### EXERCISE DESCRIPTION
Copy, from the listing, every line in which the string "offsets" is present.

### RECORDED INFORMATION
════════════════════

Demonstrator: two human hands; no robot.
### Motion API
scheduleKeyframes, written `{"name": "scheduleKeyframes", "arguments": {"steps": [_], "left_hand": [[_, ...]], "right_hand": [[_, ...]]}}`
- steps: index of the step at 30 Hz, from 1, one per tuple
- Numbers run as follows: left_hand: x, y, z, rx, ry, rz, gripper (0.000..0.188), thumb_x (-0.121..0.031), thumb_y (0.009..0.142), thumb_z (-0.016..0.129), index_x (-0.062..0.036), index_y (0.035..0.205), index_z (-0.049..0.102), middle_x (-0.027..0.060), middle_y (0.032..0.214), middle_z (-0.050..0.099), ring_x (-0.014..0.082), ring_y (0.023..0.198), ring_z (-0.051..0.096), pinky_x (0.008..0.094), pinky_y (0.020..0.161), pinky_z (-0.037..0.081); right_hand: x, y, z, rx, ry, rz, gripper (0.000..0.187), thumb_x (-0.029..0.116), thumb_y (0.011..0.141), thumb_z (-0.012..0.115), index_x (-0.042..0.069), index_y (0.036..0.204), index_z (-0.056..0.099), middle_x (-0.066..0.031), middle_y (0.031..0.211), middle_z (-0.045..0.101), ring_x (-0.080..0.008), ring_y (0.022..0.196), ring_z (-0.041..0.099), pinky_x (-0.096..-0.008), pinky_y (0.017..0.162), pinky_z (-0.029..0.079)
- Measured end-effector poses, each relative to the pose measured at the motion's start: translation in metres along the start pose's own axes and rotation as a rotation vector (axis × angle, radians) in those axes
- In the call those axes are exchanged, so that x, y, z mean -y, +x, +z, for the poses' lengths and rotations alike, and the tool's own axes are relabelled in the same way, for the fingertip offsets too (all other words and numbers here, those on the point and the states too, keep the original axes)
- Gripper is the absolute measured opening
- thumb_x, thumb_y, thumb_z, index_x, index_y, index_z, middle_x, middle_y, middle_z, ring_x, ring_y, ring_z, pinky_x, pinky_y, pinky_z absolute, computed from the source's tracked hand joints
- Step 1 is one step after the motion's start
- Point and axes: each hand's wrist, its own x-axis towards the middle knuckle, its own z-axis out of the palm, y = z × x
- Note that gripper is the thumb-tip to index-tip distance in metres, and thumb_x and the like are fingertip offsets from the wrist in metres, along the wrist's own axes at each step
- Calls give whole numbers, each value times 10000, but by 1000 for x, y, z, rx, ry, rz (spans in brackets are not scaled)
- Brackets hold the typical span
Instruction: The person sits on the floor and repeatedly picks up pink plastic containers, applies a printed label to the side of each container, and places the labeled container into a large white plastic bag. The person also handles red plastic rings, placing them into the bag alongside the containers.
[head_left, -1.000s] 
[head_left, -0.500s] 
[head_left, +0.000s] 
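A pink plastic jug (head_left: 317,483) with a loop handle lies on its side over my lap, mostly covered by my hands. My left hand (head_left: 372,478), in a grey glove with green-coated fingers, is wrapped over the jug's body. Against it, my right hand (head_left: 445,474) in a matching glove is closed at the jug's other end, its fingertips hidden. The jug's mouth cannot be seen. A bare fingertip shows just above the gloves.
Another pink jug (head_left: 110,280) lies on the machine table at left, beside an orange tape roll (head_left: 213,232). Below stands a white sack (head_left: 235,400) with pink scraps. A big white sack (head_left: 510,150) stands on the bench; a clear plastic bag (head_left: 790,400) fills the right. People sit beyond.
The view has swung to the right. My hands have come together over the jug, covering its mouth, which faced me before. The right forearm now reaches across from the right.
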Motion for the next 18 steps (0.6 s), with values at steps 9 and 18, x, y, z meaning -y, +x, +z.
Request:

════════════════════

### RESULT BELOW
- In the call those axes are exchanged, so that x, y, z mean -y, +x, +z, for the poses' lengths and rotations alike, and the tool's own axes are relabelled in the same way, for the fingertip offsets too (all other words and numbers here, those on the point and the states too, keep the original axes)
- Note that gripper is the thumb-tip to index-tip distance in metres, and thumb_x and the like are fingertip offsets from the wrist in metres, along the wrist's own axes at each step

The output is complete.